- [WORK INSTRUCTIONS]:
Reproduce the listing below as it stands. Leave out each image.

- [GIVEN INFORMATION]:
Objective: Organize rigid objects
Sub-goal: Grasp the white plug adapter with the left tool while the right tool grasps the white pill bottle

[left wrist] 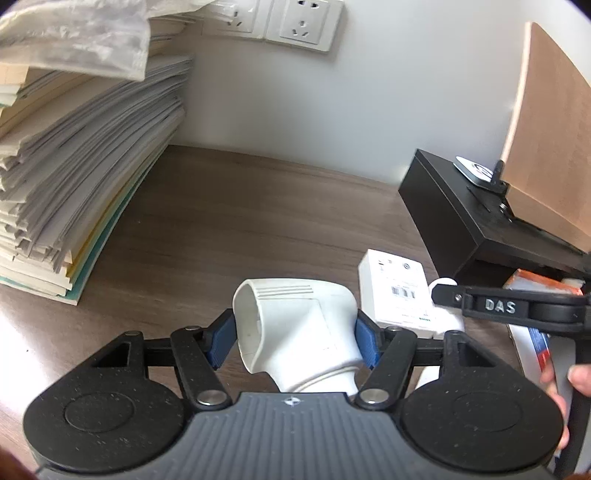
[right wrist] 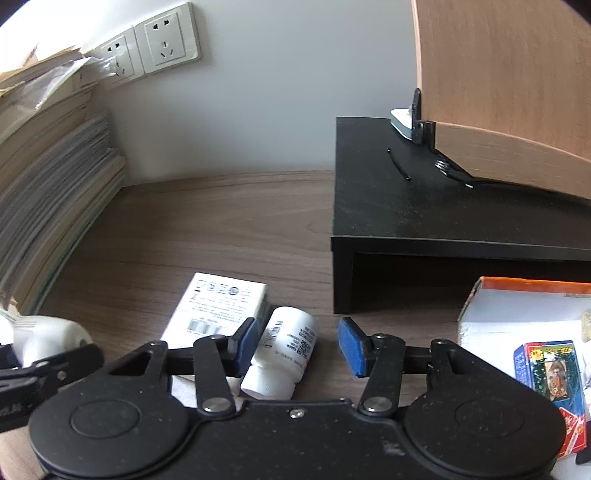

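Note:
My left gripper (left wrist: 295, 338) is shut on a white plastic handheld device (left wrist: 295, 325) and holds it above the brown desk; the device also shows at the left edge of the right wrist view (right wrist: 48, 338). My right gripper (right wrist: 299, 345) is open, with a white pill bottle (right wrist: 284, 354) lying on its side between the fingers, close to the left pad. A white box with a barcode (right wrist: 218, 306) lies just left of the bottle; it also shows in the left wrist view (left wrist: 397, 291).
A tall stack of papers (left wrist: 74, 166) stands at the left by the wall sockets (left wrist: 295, 22). A black desk riser (right wrist: 424, 206) with a wooden board (right wrist: 517, 92) stands at the right. An orange-edged white box (right wrist: 517, 314) and a card pack (right wrist: 550, 373) lie at the right.

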The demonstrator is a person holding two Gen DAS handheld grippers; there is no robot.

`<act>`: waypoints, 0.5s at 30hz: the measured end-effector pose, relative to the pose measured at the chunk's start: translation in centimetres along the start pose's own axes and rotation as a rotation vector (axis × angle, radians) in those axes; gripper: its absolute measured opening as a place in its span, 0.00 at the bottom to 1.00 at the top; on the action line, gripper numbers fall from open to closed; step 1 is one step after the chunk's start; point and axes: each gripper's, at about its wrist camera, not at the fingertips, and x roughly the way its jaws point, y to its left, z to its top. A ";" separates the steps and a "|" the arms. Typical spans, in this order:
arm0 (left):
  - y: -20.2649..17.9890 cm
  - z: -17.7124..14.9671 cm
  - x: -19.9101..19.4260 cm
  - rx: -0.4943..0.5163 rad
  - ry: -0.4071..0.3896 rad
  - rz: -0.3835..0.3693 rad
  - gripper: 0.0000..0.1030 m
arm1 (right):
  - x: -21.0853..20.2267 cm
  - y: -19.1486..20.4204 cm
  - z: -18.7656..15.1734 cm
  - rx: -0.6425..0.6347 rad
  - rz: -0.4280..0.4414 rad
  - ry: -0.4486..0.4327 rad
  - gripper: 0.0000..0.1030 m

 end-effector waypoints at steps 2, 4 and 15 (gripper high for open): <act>-0.2 -0.1 -0.1 0.007 -0.002 -0.001 0.65 | 0.5 -0.1 -0.2 0.013 -0.005 0.022 0.46; -0.2 -0.1 0.0 0.005 0.001 -0.006 0.65 | 0.9 0.1 -0.5 0.016 -0.005 0.029 0.39; -2.0 -0.7 -1.7 0.015 -0.018 -0.037 0.65 | -2.7 0.3 -1.6 -0.015 -0.020 -0.045 0.39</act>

- [COMPLETED TASK]:
Objective: Organize rigid objects
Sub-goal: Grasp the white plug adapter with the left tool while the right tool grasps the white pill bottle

[left wrist] 
[right wrist] 

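Note:
My left gripper (left wrist: 295, 338) is shut on a white plastic handheld device (left wrist: 295, 325) and holds it above the brown desk; the device also shows at the left edge of the right wrist view (right wrist: 48, 338). My right gripper (right wrist: 299, 345) is open, with a white pill bottle (right wrist: 284, 354) lying on its side between the fingers, close to the left pad. A white box with a barcode (right wrist: 218, 306) lies just left of the bottle; it also shows in the left wrist view (left wrist: 397, 291).
A tall stack of papers (left wrist: 74, 166) stands at the left by the wall sockets (left wrist: 295, 22). A black desk riser (right wrist: 424, 206) with a wooden board (right wrist: 517, 92) stands at the right. An orange-edged white box (right wrist: 517, 314) and a card pack (right wrist: 550, 373) lie at the right.
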
The demonstrator is a person holding two Gen DAS handheld grippers; there is no robot.

`<act>`: waypoints, 0.5s at 30hz: the measured end-effector pose, relative to the pose measured at the chunk's start: translation in centimetres along the start pose's own axes and rotation as a rotation vector (axis × angle, radians) in those axes; gripper: its absolute measured opening as a place in its span, 0.00 at the bottom to 1.00 at the top; on the action line, gripper numbers fall from open to closed; step 1 is one step after the chunk's start; point and axes: each gripper's, at about its wrist camera, not at the fingertips, and x roughly the way its jaws point, y to its left, z to its top. A ";" separates the steps and a "|" the arms. Typical spans, in this order:
arm0 (left):
  - y: -20.2649..17.9890 cm
  - z: -17.7124..14.9671 cm
  - x: -19.9101..19.4260 cm
  - rx: -0.4943..0.5163 rad
  - ry: -0.4071..0.3896 rad
  - rz: -0.3835..0.3693 rad
  - gripper: 0.0000..0.1030 m
arm1 (right):
  - x: -21.0853..20.2267 cm
  - y: -19.1486..20.4204 cm
  - z: -18.7656..15.1734 cm
  - rx: -0.6425..0.6347 rad
  - rz: -0.4280..0.4414 rad
  - ry: -0.4486..0.4327 rad
  - gripper: 0.0000..0.1030 m

 end-effector waypoints at steps 2, 4 and 15 (gripper high for open): <act>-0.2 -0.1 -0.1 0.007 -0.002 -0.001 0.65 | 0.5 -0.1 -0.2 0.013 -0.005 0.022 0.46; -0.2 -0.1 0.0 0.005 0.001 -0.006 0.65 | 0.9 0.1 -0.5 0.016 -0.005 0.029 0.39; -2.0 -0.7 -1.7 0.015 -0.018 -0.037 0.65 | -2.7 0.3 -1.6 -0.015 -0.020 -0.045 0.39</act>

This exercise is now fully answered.